Since November, those shares in the MSCI World index more exposed to economic swings, or cyclical stocks, have gained 10%. Safer, or defensive, stocks on the index went up only 4.6%, despite having outperformed since the financial crisis. Relative to defensive stocks, the prices of cyclical shares are now at their highest since 2008.
Eurozone banks are a good reflection of this increased risk appetite: Their shares took a beating for much of 2016, but recovered some ground after a big rally in the past two months.
By contrast, global bonds have lost 5% in the past two months. Yields of 10-year Treasurys are at 2.446%. Yields move opposite in the opposite direction of prices.
The question is whether companies will prove profitable enough to justify the market’s risky bets for 2017. Projected earnings per share for the next year are currently at all-time highs for the S&P 500 and have recovered for the Stoxx Europe 600 as well, after falling at the end of 2015.

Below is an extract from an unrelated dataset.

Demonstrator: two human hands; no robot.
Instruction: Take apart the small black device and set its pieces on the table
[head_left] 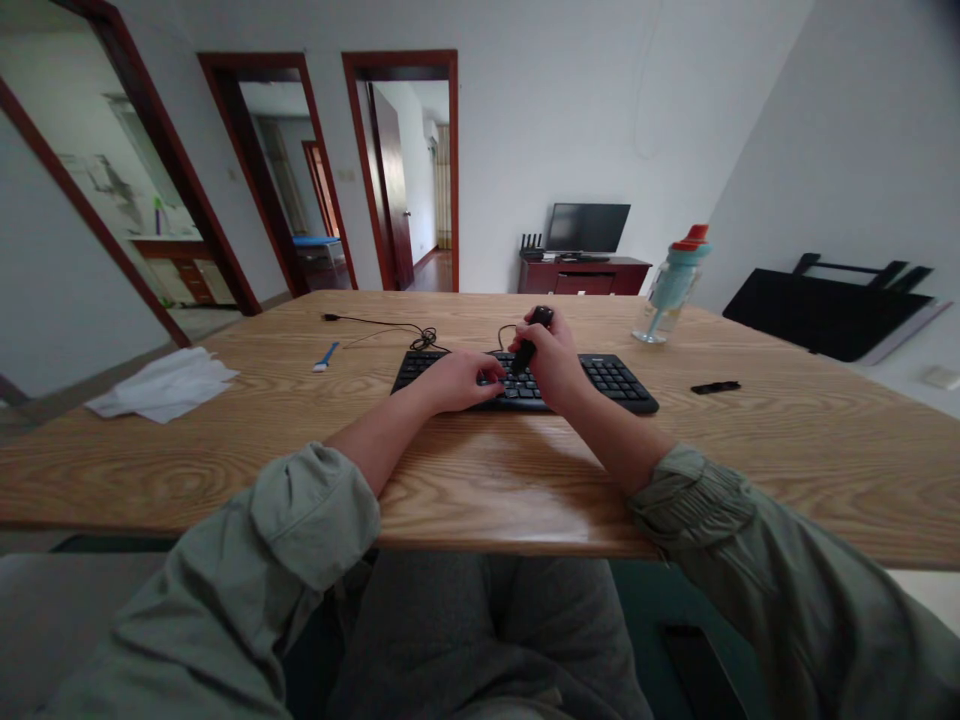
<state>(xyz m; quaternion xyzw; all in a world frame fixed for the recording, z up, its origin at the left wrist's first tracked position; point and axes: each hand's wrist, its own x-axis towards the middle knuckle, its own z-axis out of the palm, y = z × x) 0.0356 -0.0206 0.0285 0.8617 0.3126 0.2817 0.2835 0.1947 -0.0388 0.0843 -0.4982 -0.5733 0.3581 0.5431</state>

“Earnings are an improving trend across the world,” said Nigel Bolton, a fund manager at BlackRock Inc., the world’s biggest asset manager with $5.1 trillion under supervision. “We are now in this sweet spot for equities.”
In the third quarter, the U.S. economy expanded an annual rate of 3.2%, a two-year record. Investors are slightly more optimistic about economic prospects in the eurozone and Japan, two regions plagued by years of feeble growth. Stable 6.7% growth in China in the first three quarters of 2016 has calmed earlier fears of a painful crash.
“It’s true that central banks are stepping away, but they are stepping away for a reason,” said Fabio Bassi, chief European rates strategist at J.P. Morgan Chase & Co.
But risks remain: In recent years, corporate earnings have tended to disappoint. And the end of central-bank omnipresence, which is unlikely to fade quickly, has been called before.
Furthermore, the expected burst of government spending may not arrive. Fiscal policy remains subject to political constraints, such as fears about government debt piles.
“Absent the threat of a recession, we should not expect a broad plan to stimulate the economy financed by a deficit,” said Didier Borowski, analyst at Amundi Asset Management, Europe’s largest investor, which manages $1.1 trillion.